The first time I saw Drive at the Toronto International Film Festival, the audience was cheering and whistling when the hotel scene reached its apex. I’m not a champion of violence, but when something is done right I know it’s worth applauding and Refn’s action sequences are a stand up and cheer from the banisters type of effort.

I know every other critic has done this but I must echo their praises, Albert Brooks. What a performance. He’s been funny for decades. Here he plays completely against type and nails it. Here is a three dimensional villan that is so sinister, yet so, I don’t know the word for it. Understanding maybe? He doesn’t want to do the things he has to do, but he knows they are a mean to an end. I can’t wait to see his name called for an Oscar nomination in 2 months.

With all these great stars in Drive, it’s easy to forget that the real star of this film is director Nicholas Winding-Refn.
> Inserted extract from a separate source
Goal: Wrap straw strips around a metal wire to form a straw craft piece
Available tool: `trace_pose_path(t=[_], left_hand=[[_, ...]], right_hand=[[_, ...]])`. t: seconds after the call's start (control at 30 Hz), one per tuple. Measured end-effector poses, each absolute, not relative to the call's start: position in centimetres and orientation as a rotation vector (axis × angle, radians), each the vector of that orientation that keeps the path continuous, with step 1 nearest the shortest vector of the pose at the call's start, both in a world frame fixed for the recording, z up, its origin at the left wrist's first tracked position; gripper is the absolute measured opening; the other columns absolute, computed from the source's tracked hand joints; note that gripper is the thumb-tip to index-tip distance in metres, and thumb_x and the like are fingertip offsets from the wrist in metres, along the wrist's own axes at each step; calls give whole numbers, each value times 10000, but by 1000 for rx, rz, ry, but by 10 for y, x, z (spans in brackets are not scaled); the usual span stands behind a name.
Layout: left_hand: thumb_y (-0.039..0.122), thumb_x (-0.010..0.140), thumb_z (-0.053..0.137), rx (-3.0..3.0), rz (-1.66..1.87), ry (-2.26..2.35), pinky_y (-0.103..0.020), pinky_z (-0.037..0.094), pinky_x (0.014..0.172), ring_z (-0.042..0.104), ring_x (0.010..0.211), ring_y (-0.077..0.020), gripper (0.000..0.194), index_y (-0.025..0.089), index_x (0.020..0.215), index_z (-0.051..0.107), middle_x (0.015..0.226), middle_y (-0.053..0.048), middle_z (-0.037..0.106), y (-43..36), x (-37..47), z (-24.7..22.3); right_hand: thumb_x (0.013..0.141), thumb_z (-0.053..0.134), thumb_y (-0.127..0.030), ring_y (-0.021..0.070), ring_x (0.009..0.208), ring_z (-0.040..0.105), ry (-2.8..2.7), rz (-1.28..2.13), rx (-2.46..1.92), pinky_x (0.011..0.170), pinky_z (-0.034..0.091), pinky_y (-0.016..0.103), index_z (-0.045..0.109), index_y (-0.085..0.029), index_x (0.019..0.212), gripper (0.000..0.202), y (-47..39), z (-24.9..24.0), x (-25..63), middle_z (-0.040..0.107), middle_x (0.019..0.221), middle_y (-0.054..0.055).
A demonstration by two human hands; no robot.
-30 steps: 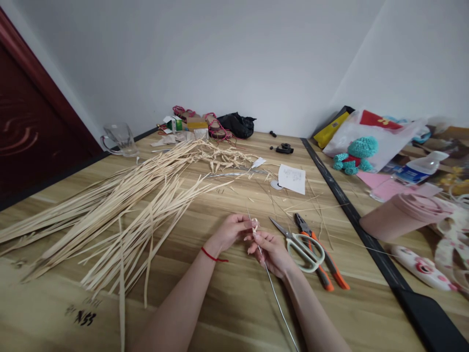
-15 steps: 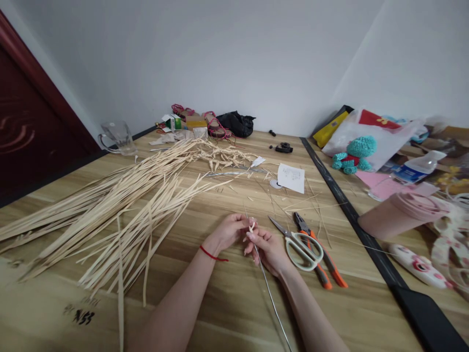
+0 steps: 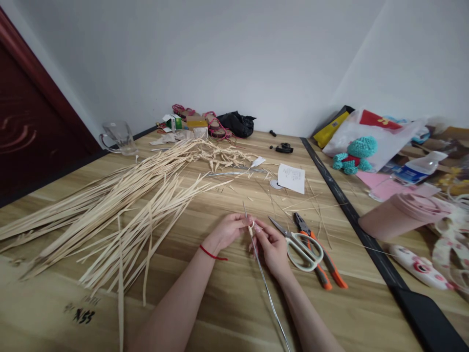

The Danish director has quite the eclectic palate of late. His last 3 features couldn’t be more different. His film Bronson was an intense performance piece by the brilliant Tom Hardy. His film after that Valhalla Rising was a slow esoteric and extremely bloody look at Vikings in the highlands of Europe.

Now comes Drive, his Hollywood breakthrough. A highly stylized and a very confident film that completely stands apart from anything else released this year. Bright and colorful, full of gloss and extreme ire, Drive is a breath of fresh air. I cannot wait to see what Refn does next.